Quand il prend sous son aile ce monstre physique sans la moindre expérience de bloqueur de métier sur la ligne, le coach découvre un mec au talent naturel qui, instinctivement, prend ses marques dans ce nouveau rôle de stoppeur à temps plein. S’il se familiarise vite avec la technicité du poste, il bute souvent sur les subtilités tactiques. Comment gérer la pression en situation de passe pour ne pas se faire déborder ? Suivre son vis-à-vis jusqu’au bout ou laisser le guard prendre la relève lorsqu’il s’infiltre vers l’intérieur ? Où placer au mieux ses mains ? Comment absorber la force des rushers adverses tout en maintenant l’équilibre de ses pieds ? Peu-à-peu, dans un rôle de doublure qui lui offre le luxe du temps, il se fond dans son nouveau costume. Et quand ses coaches, curieux, organisent un petite séance de un-contre-un face aux voisins de la ligne défensive, le résultat est scotchant se souvient Ross Tucker, lineman des Bills aux mensurations presque identiques à l’époque :

« Personne n’était capable de le battre. Nos meilleurs pass rushers, Aaron Schobel, Jeff Posey ou bien Ryan Denney, loin d’être des peintres, n’étaient même pas proches de le contourner. Il avait une telle allonge, un jeu de pieds impeccable, était capable d’ajuster son centre de gravité comme personne, il était tellement puissant… » se souvient-il sur le site officiel des Eagles.

Bloqueur depuis la 6e, Tucker n’en croit pas ses yeux. « En 6 secondes, ce mec est déjà à des années lumières de mon niveau. » Dès son premier entraînement à son poste, celui qui s’était contenté de quelques ateliers de lineman en parallèle de sa préparation hebdomadaire de tight end depuis le début de la saison s’impose déjà comme le meilleur bloqueur de Buffalo.

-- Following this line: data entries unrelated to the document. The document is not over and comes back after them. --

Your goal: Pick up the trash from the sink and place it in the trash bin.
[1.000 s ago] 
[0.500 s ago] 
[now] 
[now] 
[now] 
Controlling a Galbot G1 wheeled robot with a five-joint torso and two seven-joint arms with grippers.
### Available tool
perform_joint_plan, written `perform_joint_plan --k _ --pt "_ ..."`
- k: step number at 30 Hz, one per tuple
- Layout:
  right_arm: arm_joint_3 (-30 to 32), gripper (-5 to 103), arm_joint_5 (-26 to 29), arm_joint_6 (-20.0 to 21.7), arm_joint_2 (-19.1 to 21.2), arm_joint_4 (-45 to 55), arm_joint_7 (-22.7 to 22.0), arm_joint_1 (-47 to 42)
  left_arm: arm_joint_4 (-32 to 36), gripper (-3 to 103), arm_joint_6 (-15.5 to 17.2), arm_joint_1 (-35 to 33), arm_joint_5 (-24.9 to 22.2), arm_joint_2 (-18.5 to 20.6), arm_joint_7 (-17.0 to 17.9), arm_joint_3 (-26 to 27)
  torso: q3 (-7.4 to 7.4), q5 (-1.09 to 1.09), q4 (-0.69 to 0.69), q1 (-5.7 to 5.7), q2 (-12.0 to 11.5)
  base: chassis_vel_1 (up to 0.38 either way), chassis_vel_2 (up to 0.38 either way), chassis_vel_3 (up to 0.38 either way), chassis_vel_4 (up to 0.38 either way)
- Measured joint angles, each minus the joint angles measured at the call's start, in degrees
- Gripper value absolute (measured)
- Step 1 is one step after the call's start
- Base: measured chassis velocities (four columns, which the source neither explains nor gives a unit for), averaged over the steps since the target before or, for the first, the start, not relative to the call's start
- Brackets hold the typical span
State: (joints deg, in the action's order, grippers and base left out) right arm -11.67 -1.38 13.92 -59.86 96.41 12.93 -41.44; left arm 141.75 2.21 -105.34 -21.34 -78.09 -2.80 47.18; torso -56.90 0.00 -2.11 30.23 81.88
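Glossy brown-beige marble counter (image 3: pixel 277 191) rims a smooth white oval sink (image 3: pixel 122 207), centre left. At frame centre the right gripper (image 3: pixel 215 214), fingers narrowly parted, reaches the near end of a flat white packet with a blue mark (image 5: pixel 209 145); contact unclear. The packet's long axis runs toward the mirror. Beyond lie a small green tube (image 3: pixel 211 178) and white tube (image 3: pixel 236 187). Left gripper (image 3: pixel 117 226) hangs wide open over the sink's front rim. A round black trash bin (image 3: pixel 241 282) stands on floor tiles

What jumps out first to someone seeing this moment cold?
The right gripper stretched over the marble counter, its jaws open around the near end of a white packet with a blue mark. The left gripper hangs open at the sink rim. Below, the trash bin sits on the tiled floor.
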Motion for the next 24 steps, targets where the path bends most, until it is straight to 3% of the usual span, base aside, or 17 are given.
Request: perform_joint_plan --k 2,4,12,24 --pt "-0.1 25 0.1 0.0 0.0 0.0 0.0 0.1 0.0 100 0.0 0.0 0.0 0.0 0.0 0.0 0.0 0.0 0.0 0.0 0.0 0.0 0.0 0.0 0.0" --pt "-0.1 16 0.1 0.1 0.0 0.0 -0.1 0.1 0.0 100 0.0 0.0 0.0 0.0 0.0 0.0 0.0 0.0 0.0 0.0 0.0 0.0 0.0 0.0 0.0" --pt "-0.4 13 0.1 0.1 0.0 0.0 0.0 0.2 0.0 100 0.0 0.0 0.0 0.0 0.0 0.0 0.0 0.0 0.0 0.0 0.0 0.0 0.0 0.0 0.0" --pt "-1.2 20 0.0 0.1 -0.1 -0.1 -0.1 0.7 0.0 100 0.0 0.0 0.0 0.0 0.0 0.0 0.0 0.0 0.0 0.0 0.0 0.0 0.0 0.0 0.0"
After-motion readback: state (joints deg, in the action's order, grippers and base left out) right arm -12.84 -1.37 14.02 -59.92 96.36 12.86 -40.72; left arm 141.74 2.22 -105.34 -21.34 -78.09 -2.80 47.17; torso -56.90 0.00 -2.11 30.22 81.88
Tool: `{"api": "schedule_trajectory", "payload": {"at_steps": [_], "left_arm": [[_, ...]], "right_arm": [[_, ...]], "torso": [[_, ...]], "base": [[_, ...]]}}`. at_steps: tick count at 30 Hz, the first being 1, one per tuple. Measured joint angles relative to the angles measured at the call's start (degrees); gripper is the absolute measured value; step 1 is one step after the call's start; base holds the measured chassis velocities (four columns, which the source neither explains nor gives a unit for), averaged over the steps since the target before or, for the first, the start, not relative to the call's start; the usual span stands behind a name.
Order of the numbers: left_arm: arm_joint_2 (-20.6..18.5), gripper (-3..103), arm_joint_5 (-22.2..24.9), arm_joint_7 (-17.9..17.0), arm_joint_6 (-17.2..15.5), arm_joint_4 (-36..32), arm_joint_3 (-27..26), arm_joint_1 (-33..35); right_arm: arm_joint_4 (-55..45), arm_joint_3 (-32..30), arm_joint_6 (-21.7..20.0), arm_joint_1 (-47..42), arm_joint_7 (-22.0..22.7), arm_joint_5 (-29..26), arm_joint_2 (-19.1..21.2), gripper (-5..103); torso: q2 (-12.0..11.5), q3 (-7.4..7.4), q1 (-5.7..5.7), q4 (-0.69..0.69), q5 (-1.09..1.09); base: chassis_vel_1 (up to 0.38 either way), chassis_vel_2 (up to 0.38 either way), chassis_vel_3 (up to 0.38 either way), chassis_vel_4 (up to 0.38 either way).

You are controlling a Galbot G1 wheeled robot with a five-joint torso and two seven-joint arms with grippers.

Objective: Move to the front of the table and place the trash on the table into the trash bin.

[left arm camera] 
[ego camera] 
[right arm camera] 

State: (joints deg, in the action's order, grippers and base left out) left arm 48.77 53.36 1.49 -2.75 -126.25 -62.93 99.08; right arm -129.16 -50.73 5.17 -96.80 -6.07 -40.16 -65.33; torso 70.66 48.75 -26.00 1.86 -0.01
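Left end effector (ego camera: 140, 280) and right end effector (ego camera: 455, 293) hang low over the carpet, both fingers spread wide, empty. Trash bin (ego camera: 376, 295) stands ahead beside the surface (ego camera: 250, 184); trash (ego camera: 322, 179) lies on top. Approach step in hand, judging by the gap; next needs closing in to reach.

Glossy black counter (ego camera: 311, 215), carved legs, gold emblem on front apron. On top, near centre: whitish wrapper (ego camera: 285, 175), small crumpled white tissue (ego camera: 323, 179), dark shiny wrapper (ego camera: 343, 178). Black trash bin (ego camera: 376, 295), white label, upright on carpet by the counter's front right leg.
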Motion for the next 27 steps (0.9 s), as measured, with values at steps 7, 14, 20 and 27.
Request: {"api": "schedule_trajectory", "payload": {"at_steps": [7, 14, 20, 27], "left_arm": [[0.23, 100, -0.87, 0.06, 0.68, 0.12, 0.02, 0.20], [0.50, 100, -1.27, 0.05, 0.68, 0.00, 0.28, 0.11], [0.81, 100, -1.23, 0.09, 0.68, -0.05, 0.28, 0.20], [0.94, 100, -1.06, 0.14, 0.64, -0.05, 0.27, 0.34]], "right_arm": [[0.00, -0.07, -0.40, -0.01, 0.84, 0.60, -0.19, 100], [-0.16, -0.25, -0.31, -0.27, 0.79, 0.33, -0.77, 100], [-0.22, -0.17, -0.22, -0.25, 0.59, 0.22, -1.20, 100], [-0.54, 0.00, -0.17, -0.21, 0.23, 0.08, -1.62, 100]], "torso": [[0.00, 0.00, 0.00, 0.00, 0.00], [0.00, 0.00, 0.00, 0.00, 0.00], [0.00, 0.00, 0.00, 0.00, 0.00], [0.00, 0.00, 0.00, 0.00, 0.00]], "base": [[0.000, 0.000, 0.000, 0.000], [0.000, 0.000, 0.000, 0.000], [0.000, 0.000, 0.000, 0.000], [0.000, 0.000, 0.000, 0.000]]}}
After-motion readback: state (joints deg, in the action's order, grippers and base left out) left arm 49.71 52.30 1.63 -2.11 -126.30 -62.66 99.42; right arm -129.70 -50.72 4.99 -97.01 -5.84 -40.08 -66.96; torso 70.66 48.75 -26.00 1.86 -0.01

En 2005, Mike Williams se blesse à quelques jours de la semaine 6 et Jason se retrouve soudainement propulsé titulaire au poste de right tackle.

L’année suivante, il est promu numéro un pour de bon au détriment de l’ancien Longhorn. À la fin de la saison, muté à l’autre bout de la ligne offensive, il s’installe définitivement côté aveugle et paraphe une prolongation de 5 ans et 15 millions. Un joli pactole pour un mec non-drafté. Une hérésie pour celui qui s’impose, déjà à l’époque, comme le tout meilleur à son poste. Après une querelle de sous-sous entamée par une longue absence pendant l’été 2008, Jason Peters est finalement envoyé à Philly le 17 avril 2009 en échange d’un choix de 1er tour, un de 4e et un conditionnel de 6e tour l’année suivante. Le même jour, le Bodyguard gribouille son nom au bas d’un contrat de 6 ans et 60 millions de dollars. Une récompense à la mesure de son talent. Un talent unique. Un talent générationnel.